Ladies and gentleman good morning, today we will be debating about sex education. Sex education taught in the school system has long been debated as right or wrong. There are some who believe it is wholly wrong for the school to get involved in such a sensitive topic. They may believe this because they feel parents should do the talking or it may be down to religious reasons. First let’s define sex education so what is sex education.
Sex education is instruction on issues relating to human sexuality, including human sexual anatomy, sexual reproduction, sexual activity, reproductive health, emotional relations, reproductive rights and responsibilities, abstinence, and birth control. Common avenues for sex education are parents or caregivers, formal school programs, and public health campaigns.
The word sex, it is one of the few words that catch our attention. Whenever we see the word “sex” in magazines, newspapers and other print materials, we tend to stop at some point and become interested to read the article where it is written. It’s not because we simply feel the urge to read about sex but perhaps the “questioning self” wants to clarify and discover the truth about this matter.
In liberal democracies, sex is viewed as a normal activity for both adults and teenagers. In the Philippines, it’s very different. Whenever we say the word “sex”, we are labeled as “rude”. No wonder why if we heard of “sex” we directly associate it to “vulgarity”. We cannot blame ourselves because we are living in a society with a stronghold of moral standards and conservatism.
As a representative of the opposition we strongly oppose the implementation of sex education to grade-schoolers. Those grade school pupil who have pure mind and still immature we cannot afford to change the way of thinking of these innocent grade school pupil. It is still early for them to learn about sex education. Teaching sex education to grade-schooler at early age can greatly affect their way of thinking.
A person who is 7-11 years old is still immature, they have a imaginative mind and curious to different things specially one that they still haven’t tried, so introducing them about sex education is very risky. There’s no guarantee that the person teaching it has a healthy attitude about sex, or that the teacher really knows anymore about sex that the students do.
Sex education brings the information to the front, possibly giving kids ideas of things that they had never thought of before. Instead of just letting things goes by and take their natural course, kids begin thinking about it. They begin to wonder what it’s like and may make poor choices that they never would have if they hadn’t heard about it in the first place. There is also a possibility that they do what couples because of curiosity and immaturity.
For teens and young adult are in the transitional stage or the experimental years wherein they are curious about many things and they are very impulsive to try something new, they always seek their selves from other, teaching them how to use contraceptives is a big no, once they learn about birth control and safe sex. The chances for having unplanned teen pregnancies are possible for they are not yet matured to handle such stuff. There’s a tendency that they might have multiple partners. Students may still also suffer from embarrassment or get excitable by the topic matter. Student curiosity will be set high and their urge to try it will be greater.

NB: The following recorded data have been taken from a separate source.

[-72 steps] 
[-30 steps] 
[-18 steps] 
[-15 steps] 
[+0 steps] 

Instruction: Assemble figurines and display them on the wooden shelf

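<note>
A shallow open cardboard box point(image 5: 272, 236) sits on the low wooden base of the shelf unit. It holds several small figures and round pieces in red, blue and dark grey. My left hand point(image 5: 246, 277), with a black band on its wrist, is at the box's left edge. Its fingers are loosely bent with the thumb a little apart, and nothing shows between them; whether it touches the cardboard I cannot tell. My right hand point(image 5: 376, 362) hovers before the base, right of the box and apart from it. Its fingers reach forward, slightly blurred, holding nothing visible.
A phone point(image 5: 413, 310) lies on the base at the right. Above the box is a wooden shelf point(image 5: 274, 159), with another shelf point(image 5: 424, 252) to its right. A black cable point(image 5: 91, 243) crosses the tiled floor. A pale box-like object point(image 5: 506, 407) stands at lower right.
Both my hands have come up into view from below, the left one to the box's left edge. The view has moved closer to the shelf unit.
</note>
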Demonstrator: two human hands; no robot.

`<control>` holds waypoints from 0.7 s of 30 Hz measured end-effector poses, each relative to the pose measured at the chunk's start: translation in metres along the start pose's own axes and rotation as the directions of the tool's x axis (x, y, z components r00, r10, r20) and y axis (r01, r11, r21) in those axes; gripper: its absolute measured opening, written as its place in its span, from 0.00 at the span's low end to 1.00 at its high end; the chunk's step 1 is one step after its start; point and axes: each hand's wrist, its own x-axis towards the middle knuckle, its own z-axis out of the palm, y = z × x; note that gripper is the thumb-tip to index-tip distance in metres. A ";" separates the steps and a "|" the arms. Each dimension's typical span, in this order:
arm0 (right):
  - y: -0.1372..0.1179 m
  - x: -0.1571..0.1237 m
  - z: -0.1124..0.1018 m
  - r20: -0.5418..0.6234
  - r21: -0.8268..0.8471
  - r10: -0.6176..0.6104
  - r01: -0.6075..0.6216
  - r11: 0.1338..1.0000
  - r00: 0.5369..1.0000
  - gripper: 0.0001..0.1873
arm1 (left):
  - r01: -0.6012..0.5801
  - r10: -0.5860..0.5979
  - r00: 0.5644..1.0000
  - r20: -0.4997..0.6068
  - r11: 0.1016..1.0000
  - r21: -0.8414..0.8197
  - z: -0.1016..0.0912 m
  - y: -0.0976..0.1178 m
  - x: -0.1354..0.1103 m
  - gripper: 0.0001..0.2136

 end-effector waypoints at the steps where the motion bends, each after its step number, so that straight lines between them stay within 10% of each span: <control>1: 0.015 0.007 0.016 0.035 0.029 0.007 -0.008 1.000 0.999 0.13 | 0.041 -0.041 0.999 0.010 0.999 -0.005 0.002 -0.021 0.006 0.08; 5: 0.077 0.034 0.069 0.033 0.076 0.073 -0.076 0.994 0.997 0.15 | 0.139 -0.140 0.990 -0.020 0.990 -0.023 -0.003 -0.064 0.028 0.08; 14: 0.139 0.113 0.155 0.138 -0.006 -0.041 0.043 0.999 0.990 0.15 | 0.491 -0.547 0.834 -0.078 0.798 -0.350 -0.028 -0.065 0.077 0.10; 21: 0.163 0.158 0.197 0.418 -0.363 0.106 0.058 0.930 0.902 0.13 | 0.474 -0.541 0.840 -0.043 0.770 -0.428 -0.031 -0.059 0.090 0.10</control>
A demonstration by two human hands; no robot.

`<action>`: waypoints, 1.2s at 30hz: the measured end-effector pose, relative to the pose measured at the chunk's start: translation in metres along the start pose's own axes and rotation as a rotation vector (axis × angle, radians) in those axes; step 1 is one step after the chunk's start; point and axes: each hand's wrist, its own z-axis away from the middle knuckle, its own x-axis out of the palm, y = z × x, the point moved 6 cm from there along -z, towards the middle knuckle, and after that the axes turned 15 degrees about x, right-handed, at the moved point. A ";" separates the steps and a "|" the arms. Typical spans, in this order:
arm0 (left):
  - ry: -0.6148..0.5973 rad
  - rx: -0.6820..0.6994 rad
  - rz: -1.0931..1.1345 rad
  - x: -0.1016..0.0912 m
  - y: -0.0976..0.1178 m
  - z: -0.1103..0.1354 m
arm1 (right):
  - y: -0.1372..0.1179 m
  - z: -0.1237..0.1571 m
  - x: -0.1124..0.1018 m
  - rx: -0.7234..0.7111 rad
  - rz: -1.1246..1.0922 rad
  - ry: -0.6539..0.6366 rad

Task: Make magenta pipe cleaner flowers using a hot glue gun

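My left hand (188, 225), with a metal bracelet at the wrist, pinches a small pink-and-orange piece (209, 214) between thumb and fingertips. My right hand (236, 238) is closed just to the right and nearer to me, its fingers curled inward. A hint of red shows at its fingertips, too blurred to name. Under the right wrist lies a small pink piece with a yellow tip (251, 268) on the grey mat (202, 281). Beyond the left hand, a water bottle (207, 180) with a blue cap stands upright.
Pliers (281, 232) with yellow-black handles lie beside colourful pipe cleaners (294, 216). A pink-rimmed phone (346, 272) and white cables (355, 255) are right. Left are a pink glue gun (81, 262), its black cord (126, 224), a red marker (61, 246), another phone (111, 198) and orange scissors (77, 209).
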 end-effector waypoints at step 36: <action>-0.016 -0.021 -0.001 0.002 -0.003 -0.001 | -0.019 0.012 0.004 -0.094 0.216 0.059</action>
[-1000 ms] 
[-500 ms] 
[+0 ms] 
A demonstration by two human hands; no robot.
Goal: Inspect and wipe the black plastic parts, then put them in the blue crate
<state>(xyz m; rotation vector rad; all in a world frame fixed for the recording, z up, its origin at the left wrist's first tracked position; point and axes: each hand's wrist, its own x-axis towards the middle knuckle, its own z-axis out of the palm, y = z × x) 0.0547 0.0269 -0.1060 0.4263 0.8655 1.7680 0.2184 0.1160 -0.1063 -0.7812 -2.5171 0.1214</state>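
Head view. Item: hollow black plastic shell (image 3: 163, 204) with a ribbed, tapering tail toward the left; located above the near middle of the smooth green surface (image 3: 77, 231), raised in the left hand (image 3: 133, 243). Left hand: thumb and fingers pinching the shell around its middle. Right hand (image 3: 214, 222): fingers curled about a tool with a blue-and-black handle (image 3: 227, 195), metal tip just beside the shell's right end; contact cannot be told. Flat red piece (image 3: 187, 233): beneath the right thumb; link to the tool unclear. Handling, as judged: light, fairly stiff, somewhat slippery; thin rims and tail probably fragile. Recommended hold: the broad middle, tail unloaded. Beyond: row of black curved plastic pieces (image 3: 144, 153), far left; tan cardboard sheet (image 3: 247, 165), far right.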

This will cause them to engage in early sex, sex Education program is not the answer to any sex related problems of young teens and minors that have been undergoing at the moment. the schools responsibility is to teach reading, math, science, social studies, etc. Instead of teaching them sex education program, school should concentrate more in moral values, that sex is responsibility, that once done, you must ready to face the consequences and any challenges in life. That sex is sacred it’s not just for fun and pleasure but, it should only be done by couples for procreation. There is a right time for everything, so just like the sex education there is right time to learn about it.
Sex education can be compared to a knife – it is useful to those who understand how to use it, but dangerous for those who do not. As parents, would you leave it to someone else to explain something potentially damaging to your children? If they will pursue with it, isn’t it awkward hearing kids say “Hey mama, can you review me with this condom, pills etc.